§ Assignment: Repeat the records below word for word and omit each image.

· · · · ·

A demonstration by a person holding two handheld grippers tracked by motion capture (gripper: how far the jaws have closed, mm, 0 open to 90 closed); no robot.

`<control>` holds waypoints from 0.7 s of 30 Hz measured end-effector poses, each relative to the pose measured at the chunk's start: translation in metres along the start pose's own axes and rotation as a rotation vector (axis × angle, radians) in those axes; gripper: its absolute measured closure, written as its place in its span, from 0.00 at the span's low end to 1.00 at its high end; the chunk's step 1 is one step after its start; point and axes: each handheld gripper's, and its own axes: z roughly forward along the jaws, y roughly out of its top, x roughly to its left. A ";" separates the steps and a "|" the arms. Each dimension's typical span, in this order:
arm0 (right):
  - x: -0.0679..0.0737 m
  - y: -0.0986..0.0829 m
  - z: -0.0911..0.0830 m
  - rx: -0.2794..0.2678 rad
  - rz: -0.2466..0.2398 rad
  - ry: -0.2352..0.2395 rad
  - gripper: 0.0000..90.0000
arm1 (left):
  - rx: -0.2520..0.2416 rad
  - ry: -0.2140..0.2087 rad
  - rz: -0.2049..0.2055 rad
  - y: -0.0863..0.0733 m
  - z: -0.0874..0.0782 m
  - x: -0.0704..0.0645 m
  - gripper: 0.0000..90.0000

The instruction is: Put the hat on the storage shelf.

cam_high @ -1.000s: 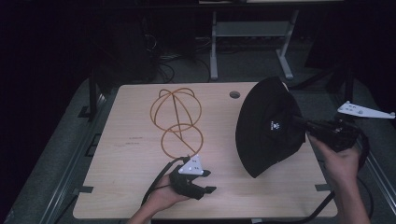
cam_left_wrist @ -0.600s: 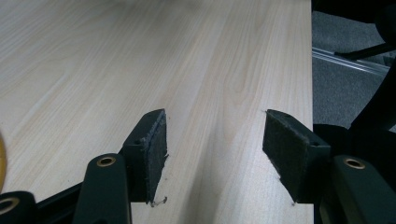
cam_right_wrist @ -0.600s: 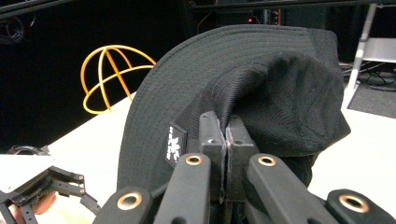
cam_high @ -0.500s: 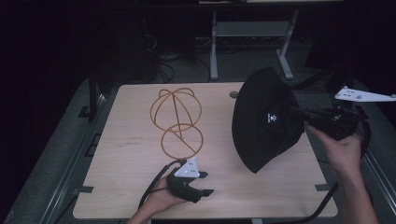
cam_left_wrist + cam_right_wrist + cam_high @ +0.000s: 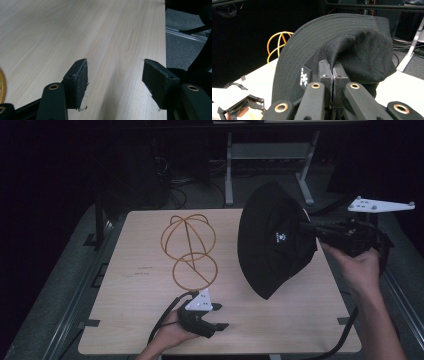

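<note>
A black bucket hat (image 5: 275, 240) with a small white logo tag (image 5: 305, 77) hangs in the air over the table's right side, brim facing left. My right gripper (image 5: 306, 227) is shut on the cloth of its crown (image 5: 333, 72). An orange wire hat stand (image 5: 188, 249) lies on the table's middle, also seen behind the hat brim as an orange wire frame (image 5: 277, 43). My left gripper (image 5: 220, 316) rests low near the table's front edge, open, its pads (image 5: 77, 80) wide apart with bare wood between them.
The light wooden table (image 5: 130, 295) has free room at its left and front right. Behind it stands a grey metal frame (image 5: 270, 155) with cables on the dark floor. The table's right edge meets grey carpet (image 5: 182, 47).
My right gripper has lifted the hat higher and tilted it more upright. My left gripper has stayed near the front edge, shifting only slightly.
</note>
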 end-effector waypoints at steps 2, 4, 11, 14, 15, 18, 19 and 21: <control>0.001 0.003 0.004 0.001 -0.004 0.008 0.98 | 0.003 0.002 0.000 0.000 0.000 0.000 0.39; 0.002 0.007 0.009 0.006 -0.009 0.021 0.98 | 0.007 0.003 0.003 0.000 0.000 0.001 0.39; 0.006 0.016 0.018 0.009 -0.017 0.038 0.98 | -0.001 0.009 0.001 -0.001 -0.002 0.002 0.38; 0.008 0.021 0.021 0.002 -0.022 0.045 0.98 | -0.002 0.011 -0.002 -0.002 -0.002 0.002 0.37; 0.008 0.023 0.022 0.000 -0.025 0.046 0.98 | -0.002 0.012 -0.005 -0.002 -0.003 0.002 0.37; 0.010 0.028 0.026 0.006 -0.032 0.053 0.98 | 0.002 0.016 0.003 -0.002 -0.003 0.002 0.37; 0.011 0.029 0.028 0.007 -0.036 0.055 0.98 | 0.003 0.015 0.000 -0.002 -0.003 0.002 0.37; 0.012 0.032 0.031 0.009 -0.042 0.059 0.98 | 0.004 0.015 0.001 -0.002 -0.003 0.003 0.37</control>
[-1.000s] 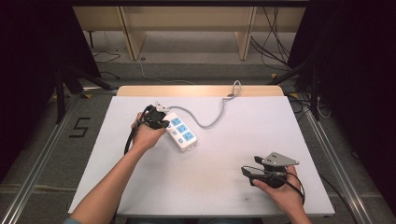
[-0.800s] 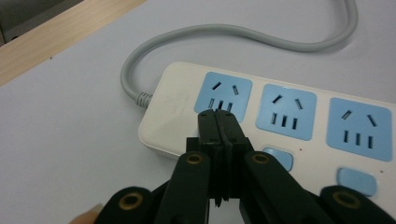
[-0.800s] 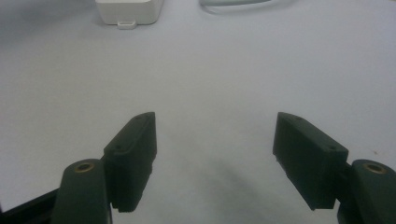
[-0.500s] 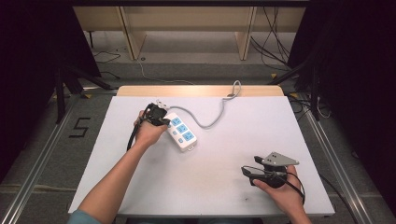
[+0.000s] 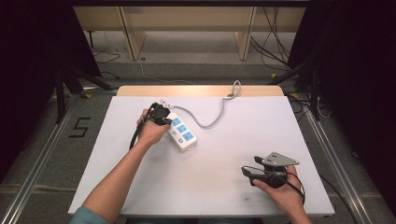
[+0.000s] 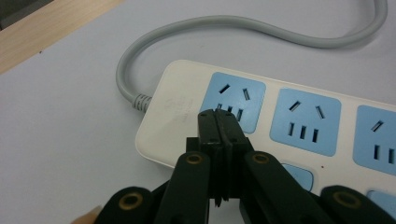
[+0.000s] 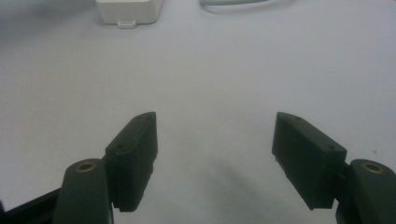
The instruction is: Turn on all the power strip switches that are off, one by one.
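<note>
High view: power strip [image 5: 181,133] lies on the white worktop [image 5: 224,186] left of centre, long axis running from about 10 o'clock to 4 o'clock, grey cord [image 5: 211,116] leaving its far end and looping off toward the back edge at 12. Left tool [image 5: 159,113] sits at that far cord end, hand right beside the strip. Left gripper view: jaws clenched together on nothing, tips [image 6: 218,122] hovering at or touching the strip's blank white end [image 6: 175,109], just short of the first blue socket [image 6: 236,100]; contact not certain. Remaining sockets run off toward 3 o'clock in this view, small blue switches along the near edge. Right tool [image 5: 261,173] is down at 5 o'clock on the worktop, well apart from the strip, jaws spread wide and empty; right gripper view has the strip's other end [image 7: 130,11] far off at 11 o'clock. Left hand clearly nearer. Judgement: next move is likely a press or push with the closed left tips, so what matters is that the strip lies directly under and ahead of them, along its long axis.
</note>
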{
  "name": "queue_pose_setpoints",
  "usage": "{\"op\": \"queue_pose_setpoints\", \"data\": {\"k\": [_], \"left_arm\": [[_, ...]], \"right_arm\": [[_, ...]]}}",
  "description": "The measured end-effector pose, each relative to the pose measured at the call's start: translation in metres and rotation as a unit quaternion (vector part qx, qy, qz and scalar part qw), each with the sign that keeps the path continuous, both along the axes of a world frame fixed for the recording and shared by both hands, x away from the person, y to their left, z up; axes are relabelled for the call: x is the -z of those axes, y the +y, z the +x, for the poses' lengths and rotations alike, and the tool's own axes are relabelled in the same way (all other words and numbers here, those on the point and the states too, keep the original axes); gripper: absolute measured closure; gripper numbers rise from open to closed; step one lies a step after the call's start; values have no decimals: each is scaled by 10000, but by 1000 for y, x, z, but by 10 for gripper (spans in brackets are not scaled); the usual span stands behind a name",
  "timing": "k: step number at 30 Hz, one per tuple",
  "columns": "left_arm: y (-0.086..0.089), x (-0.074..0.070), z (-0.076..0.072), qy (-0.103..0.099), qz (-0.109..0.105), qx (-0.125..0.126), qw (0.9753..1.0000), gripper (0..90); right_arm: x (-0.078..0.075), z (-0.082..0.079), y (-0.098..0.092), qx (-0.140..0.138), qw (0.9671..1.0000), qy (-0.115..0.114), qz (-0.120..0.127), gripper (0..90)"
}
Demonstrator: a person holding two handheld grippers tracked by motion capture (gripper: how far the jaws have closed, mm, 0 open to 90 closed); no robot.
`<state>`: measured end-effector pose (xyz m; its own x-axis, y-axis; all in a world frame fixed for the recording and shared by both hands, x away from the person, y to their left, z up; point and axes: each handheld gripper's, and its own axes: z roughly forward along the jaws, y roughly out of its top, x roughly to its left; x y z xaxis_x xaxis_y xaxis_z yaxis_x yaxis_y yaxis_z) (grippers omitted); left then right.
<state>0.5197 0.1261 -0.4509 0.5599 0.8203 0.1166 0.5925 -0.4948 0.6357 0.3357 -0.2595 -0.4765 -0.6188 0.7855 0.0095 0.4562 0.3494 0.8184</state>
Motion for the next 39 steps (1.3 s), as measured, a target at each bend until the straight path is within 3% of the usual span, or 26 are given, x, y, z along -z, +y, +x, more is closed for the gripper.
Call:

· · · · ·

§ Response to this exercise:
A demonstration by a person holding two handheld grippers tracked by motion capture (gripper: how far the jaws have closed, mm, 0 open to 90 closed); no robot.

`<control>` holds waypoints from 0.7 s of 30 Hz measured end-effector poses, each relative to the pose measured at the chunk's start: translation in metres along the start pose's own axes and rotation as a rotation vector (axis × angle, radians) in those axes; gripper: its absolute measured closure, written as its place in its span, from 0.00 at the span's low end to 1.00 at its high end; the chunk's step 1 is one step after its start; point and axes: each handheld gripper's, and its own axes: z roughly forward along the jaws, y roughly out of its top, x roughly to its left. A ";" separates the steps and a "|" the arms. Each dimension's typical span, in this order:
arm0 (right):
  - x: -0.0679..0.0737 m
  - y: -0.0986..0.0829 m
  - z: -0.0911..0.0830 m
  - rx: -0.2794..0.2678 rad
  - rz: -0.2466..0.2398 rad
  - ry: -0.2352..0.2395 rad
  - gripper: 0.0000..90.0000
arm1 (left):
  - rx: -0.2520..0.2416 rad
  - ry: -0.2140..0.2087 rad
  - rz: -0.2049..0.2055 rad
  - y: -0.0863..0.0733 m
  - z: -0.0874..0.0782 m
  - x: -0.0704..0.0645 m
  - gripper: 0.0000..90.0000

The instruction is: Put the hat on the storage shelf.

cam_high @ -1.000s: 
cam_left_wrist @ -0.600s: 
cam_right_wrist @ -0.600s: 
cam_high @ -0.500s: 
cam_left_wrist + cam_right_wrist + cam_high @ +0.000s: 

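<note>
A black bucket hat (image 5: 275, 240) with a small white logo tag (image 5: 305, 77) hangs in the air over the table's right side, brim facing left. My right gripper (image 5: 306, 227) is shut on the cloth of its crown (image 5: 333, 72). An orange wire hat stand (image 5: 188, 249) lies on the table's middle, also seen behind the hat brim as an orange wire frame (image 5: 277, 43). My left gripper (image 5: 220, 316) rests low near the table's front edge, open, its pads (image 5: 77, 80) wide apart with bare wood between them.
The light wooden table (image 5: 130, 295) has free room at its left and front right. Behind it stands a grey metal frame (image 5: 270, 155) with cables on the dark floor. The table's right edge meets grey carpet (image 5: 182, 47).
My right gripper has lifted the hat higher and tilted it more upright. My left gripper has stayed near the front edge, shifting only slightly.
</note>
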 end-effector waypoints at steps 2, 4, 11, 14, 15, 18, 19 and 21: <control>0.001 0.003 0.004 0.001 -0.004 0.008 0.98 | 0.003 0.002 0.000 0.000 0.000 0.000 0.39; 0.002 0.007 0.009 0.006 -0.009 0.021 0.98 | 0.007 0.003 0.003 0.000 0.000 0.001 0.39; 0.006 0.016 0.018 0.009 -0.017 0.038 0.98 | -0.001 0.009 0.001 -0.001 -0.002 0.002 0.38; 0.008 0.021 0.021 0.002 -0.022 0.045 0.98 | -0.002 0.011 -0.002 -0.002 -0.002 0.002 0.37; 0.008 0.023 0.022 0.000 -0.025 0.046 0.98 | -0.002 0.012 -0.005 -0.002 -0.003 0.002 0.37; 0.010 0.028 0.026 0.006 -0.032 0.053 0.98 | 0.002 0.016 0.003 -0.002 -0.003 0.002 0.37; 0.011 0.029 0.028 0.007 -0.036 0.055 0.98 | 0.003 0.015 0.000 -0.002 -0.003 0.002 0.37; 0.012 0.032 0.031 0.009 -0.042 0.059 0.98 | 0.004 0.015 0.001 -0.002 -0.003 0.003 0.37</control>
[-1.000s] 
[-0.800s] 
[-0.800s] 
[-0.500s] 
[+0.000s] 
[+0.000s] 
[+0.000s] 
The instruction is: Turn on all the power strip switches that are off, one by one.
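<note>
High view: power strip [image 5: 181,133] lies on the white worktop [image 5: 224,186] left of centre, long axis running from about 10 o'clock to 4 o'clock, grey cord [image 5: 211,116] leaving its far end and looping off toward the back edge at 12. Left tool [image 5: 159,113] sits at that far cord end, hand right beside the strip. Left gripper view: jaws clenched together on nothing, tips [image 6: 218,122] hovering at or touching the strip's blank white end [image 6: 175,109], just short of the first blue socket [image 6: 236,100]; contact not certain. Remaining sockets run off toward 3 o'clock in this view, small blue switches along the near edge. Right tool [image 5: 261,173] is down at 5 o'clock on the worktop, well apart from the strip, jaws spread wide and empty; right gripper view has the strip's other end [image 7: 130,11] far off at 11 o'clock. Left hand clearly nearer. Judgement: next move is likely a press or push with the closed left tips, so what matters is that the strip lies directly under and ahead of them, along its long axis.
</note>
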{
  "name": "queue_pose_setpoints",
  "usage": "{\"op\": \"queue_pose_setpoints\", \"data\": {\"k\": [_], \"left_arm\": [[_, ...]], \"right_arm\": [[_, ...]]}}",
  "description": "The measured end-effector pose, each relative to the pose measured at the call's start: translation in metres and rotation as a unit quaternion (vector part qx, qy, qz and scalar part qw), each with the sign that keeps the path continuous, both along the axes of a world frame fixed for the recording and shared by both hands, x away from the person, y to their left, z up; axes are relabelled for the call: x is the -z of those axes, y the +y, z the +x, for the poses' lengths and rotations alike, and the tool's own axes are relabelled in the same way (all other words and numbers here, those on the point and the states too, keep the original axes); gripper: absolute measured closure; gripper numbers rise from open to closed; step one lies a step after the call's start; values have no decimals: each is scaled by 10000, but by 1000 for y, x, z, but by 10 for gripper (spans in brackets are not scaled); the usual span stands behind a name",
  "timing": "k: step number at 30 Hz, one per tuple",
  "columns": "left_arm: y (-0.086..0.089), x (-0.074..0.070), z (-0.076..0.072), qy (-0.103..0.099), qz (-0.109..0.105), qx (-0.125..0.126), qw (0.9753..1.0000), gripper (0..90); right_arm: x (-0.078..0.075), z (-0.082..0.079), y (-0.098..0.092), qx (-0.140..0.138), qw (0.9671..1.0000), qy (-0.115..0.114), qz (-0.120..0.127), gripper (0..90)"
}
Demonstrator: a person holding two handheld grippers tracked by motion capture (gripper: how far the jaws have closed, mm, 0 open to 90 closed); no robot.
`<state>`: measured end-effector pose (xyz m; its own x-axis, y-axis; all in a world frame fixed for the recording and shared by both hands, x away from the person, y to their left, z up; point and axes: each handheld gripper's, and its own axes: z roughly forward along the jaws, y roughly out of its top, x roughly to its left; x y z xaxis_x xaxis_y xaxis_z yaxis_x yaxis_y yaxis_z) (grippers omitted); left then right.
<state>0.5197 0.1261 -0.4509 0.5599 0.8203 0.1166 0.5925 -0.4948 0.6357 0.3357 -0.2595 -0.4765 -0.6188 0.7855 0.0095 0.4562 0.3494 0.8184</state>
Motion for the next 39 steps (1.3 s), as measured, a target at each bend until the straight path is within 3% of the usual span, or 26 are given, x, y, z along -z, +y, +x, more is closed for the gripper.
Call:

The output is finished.